The records:
%%

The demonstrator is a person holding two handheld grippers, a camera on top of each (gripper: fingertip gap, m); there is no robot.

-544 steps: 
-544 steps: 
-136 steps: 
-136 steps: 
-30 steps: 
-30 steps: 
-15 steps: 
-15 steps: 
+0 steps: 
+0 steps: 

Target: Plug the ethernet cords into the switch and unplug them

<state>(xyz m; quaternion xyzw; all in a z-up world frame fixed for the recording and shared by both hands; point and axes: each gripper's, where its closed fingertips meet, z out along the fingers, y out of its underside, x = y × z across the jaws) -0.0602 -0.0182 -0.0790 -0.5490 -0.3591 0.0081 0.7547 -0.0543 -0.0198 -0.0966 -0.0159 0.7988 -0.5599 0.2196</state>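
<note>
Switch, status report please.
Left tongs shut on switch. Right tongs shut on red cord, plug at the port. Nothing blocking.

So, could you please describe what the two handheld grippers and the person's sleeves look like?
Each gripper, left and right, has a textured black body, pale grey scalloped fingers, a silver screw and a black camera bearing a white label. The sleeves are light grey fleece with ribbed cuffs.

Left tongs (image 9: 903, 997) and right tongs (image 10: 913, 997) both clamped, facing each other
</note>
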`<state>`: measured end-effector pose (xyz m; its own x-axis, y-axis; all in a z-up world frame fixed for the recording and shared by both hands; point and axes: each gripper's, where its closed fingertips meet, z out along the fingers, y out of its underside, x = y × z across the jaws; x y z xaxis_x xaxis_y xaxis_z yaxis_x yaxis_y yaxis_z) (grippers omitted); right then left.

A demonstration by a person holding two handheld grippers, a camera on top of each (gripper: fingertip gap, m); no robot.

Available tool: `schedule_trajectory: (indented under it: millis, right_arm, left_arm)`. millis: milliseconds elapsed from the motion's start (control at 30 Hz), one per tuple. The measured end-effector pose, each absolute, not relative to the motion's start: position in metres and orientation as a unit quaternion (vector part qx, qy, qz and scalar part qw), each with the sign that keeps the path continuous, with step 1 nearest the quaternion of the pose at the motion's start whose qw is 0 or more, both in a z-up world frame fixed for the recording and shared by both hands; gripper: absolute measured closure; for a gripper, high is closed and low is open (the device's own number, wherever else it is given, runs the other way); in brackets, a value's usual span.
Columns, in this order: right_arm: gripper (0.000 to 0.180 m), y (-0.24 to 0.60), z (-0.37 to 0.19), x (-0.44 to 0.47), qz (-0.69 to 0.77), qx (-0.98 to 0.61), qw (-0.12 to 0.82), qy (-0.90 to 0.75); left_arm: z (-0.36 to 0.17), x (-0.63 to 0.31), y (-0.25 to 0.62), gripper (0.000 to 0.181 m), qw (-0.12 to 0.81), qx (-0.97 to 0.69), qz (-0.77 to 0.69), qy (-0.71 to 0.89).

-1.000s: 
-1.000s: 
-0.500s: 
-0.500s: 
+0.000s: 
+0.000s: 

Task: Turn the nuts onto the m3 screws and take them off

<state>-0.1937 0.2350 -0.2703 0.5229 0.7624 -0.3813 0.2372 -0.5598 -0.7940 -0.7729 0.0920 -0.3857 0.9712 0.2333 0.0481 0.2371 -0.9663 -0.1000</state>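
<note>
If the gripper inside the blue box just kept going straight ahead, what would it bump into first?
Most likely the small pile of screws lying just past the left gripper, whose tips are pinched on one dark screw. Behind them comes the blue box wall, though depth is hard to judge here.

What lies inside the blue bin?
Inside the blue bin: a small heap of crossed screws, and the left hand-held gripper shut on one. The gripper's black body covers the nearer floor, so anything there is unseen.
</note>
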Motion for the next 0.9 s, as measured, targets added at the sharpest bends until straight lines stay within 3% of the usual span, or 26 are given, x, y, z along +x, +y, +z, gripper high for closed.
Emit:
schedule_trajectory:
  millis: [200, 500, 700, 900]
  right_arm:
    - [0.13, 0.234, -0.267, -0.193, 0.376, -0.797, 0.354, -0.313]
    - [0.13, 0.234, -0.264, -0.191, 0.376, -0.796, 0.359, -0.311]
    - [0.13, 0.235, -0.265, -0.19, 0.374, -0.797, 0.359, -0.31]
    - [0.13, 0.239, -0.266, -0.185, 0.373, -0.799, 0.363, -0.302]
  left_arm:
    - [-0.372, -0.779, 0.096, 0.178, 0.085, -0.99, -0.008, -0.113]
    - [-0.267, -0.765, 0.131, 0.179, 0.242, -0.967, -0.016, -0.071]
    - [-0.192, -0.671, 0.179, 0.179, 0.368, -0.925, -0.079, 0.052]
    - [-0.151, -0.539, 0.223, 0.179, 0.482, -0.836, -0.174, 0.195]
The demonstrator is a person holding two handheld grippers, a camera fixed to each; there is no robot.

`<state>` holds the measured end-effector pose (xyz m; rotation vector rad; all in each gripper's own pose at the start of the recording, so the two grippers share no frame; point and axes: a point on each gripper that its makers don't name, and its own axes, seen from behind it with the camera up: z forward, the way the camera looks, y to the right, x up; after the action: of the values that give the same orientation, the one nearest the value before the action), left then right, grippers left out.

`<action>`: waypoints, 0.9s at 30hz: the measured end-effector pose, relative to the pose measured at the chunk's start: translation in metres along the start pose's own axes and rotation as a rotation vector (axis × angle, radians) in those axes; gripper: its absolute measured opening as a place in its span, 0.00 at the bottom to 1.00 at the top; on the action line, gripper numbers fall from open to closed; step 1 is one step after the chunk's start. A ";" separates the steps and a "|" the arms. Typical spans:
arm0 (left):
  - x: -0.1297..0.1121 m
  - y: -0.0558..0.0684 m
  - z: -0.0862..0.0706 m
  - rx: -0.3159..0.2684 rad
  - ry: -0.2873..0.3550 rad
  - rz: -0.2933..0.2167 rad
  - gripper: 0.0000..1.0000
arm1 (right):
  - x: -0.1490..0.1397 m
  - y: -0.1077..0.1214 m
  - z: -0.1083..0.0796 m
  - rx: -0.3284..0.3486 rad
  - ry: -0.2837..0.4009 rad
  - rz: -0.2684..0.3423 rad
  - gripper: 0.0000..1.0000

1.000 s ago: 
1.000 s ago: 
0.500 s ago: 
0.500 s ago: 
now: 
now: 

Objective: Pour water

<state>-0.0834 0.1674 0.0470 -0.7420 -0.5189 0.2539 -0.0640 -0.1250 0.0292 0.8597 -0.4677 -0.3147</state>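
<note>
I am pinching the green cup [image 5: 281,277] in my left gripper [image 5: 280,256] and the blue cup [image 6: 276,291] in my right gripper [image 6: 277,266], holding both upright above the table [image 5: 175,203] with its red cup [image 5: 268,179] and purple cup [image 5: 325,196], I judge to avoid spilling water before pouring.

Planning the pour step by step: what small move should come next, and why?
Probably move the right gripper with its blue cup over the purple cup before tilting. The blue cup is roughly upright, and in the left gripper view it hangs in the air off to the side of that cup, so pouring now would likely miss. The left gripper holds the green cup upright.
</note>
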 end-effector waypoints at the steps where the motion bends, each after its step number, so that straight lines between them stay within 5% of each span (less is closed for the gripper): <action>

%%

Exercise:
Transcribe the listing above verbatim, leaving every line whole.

The completed task:
The demonstrator is a person holding two handheld grippers, a camera on top of each (gripper: fingertip gap, m); there is no robot.

-544 steps: 
-544 steps: 
-136 steps: 
-136 steps: 
-30 steps: 
-30 steps: 
-15 steps: 
-15 steps: 
+0 steps: 
+0 steps: 

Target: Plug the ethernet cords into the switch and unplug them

<state>(xyz m; quaternion xyzw; all in a z-up world frame fixed for the recording and shared by both hands; point and axes: each gripper's, where its closed fingertips meet, z out along the fingers, y out of its underside, x = y × z across the jaws) -0.0602 -0.0182 -0.0790 -0.5490 -0.3591 0.0081 0.7547 -0.0543 -0.0198 -0.0966 -0.0159 0.7988 -0.5599 0.2196</state>
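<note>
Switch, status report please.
Left tongs shut on switch. Right tongs shut on red cord, plug at the port. Nothing blocking.

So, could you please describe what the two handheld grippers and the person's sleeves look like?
Each gripper, left and right, has a textured black body, pale grey scalloped fingers, a silver screw and a black camera bearing a white label. The sleeves are light grey fleece with ribbed cuffs.

Left tongs (image 9: 903, 997) and right tongs (image 10: 913, 997) both clamped, facing each other
</note>
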`<state>`: measured end-effector pose (xyz m; its own x-axis, y-axis; all in a z-up world frame fixed for the recording and shared by both hands; point and axes: each gripper's, where its closed fingertips meet, z out along the fingers, y out of its underside, x = y × z across the jaws; x y z xaxis_x xaxis_y xaxis_z yaxis_x yaxis_y yaxis_z) (grippers omitted); right then left.

A demonstration by a person holding two handheld grippers, a camera on top of each (gripper: fingertip gap, m); no robot.

Available tool: `schedule_trajectory: (indented under it: millis, right_arm, left_arm)`. millis: milliseconds elapsed from the motion's start (control at 30 Hz), one per tuple. The measured end-effector pose, each absolute, not relative to the motion's start: position in metres and orientation as a unit quaternion (vector part qx, qy, qz and scalar part qw), each with the sign that keeps the path continuous, with step 1 nearest the quaternion of the pose at the motion's start whose qw is 0 or more, both in a z-up world frame fixed for the recording and shared by both hands; gripper: absolute measured closure; for a gripper, high is closed and low is open (the device's own number, wherever else it is given, runs the other way); in brackets, a value's usual span.
Columns, in this order: right_arm: gripper (0.000 to 0.180 m), y (-0.24 to 0.60), z (-0.37 to 0.19), x (-0.44 to 0.47), qz (-0.69 to 0.77), qx (-0.98 to 0.61), qw (-0.12 to 0.82), qy (-0.90 to 0.75); left_arm: z (-0.36 to 0.17), x (-0.63 to 0.31), y (-0.25 to 0.62), gripper (0.000 to 0.181 m), qw (-0.12 to 0.81), qx (-0.97 to 0.69), qz (-0.77 to 0.69), qy (-0.71 to 0.89).

-1.000s: 
-1.000s: 
-0.500s: 
-0.500s: 
+0.000s: 
+0.000s: 

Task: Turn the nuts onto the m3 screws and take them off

<state>-0.1937 0.2350 -0.2703 0.5229 0.7624 -0.3813 0.2372 -0.5598 -0.7940 -0.7729 0.0920 -0.3857 0.9712 0.2333 0.0481 0.2371 -0.9663 -0.1000</state>
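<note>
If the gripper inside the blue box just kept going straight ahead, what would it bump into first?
Most likely the small pile of screws lying just past the left gripper, whose tips are pinched on one dark screw. Behind them comes the blue box wall, though depth is hard to judge here.

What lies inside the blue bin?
Inside the blue bin: a small heap of crossed screws, and the left hand-held gripper shut on one. The gripper's black body covers the nearer floor, so anything there is unseen.
</note>
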Motion for the next 0.9 s, as measured, targets added at the sharpest bends until straight lines stay within 3% of the usual span, or 26 are given, x, y, z along +x, +y, +z, gripper high for closed.
Emit:
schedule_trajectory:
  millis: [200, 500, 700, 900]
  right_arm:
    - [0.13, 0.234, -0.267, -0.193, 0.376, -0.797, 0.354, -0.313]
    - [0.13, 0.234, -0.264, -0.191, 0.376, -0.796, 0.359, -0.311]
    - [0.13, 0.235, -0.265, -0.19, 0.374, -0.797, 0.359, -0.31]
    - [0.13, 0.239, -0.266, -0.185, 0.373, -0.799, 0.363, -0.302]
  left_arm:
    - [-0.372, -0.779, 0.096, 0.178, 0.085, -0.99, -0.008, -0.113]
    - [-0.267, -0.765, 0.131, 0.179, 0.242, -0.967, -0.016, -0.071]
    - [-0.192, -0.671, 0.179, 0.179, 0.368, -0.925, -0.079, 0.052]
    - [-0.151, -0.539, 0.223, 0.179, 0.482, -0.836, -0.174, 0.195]
The demonstrator is a person holding two handheld grippers, a camera fixed to each; there is no robot.

`<state>` holds the measured end-effector pose (xyz m; rotation vector rad; all in each gripper's own pose at the start of the recording, so the two grippers share no frame; point and axes: a point on each gripper that its makers don't name, and its own axes, seen from behind it with the camera up: z forward, the way the camera looks, y to the right, x up; after the action: of the values that give the same orientation, the one nearest the value before the action), left then right, grippers left out.

`<action>`: waypoints, 0.9s at 30hz: the measured end-effector pose, relative to the pose measured at the chunk's start: translation in metres along the start pose's own axes and rotation as a rotation vector (axis × angle, radians) in those axes; gripper: its absolute measured opening as a place in its span, 0.00 at the bottom to 1.00 at the top; on the action line, gripper numbers fall from open to closed; step 1 is one step after the chunk's start. A ";" separates the steps and a "|" the arms. Typical spans:
arm0 (left):
  - x: -0.1297..0.1121 m
  - y: -0.0558..0.0684 m
  - z: -0.0862..0.0706 m
  - rx: -0.3159..0.2684 rad
  - ry: -0.2873..0.3550 rad
  - rz: -0.2933..0.2167 rad
  - gripper: 0.0000..1.0000
arm1 (right):
  - x: -0.1490..0.1397 m
  - y: -0.1077..0.1214 m
  - z: -0.1083..0.0796 m
  - rx: -0.3284..0.3486 rad
  - ry: -0.2837..0.4009 rad
  - rz: -0.2684..0.3423 rad
  - gripper: 0.0000..1.0000

1.000 s ago: 
1.000 s ago: 
0.500 s ago: 
0.500 s ago: 
now: 
now: 

Objective: Pour water

<state>-0.0834 0.1674 0.0470 -0.7420 -0.5189 0.2539 -0.0640 -0.1250 0.0292 0.8597 -0.4677 -0.3147</state>
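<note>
I am pinching the green cup [image 5: 281,277] in my left gripper [image 5: 280,256] and the blue cup [image 6: 276,291] in my right gripper [image 6: 277,266], holding both upright above the table [image 5: 175,203] with its red cup [image 5: 268,179] and purple cup [image 5: 325,196], I judge to avoid spilling water before pouring.

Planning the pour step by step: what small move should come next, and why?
Probably move the right gripper with its blue cup over the purple cup before tilting. The blue cup is roughly upright, and in the left gripper view it hangs in the air off to the side of that cup, so pouring now would likely miss. The left gripper holds the green cup upright.
</note>
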 end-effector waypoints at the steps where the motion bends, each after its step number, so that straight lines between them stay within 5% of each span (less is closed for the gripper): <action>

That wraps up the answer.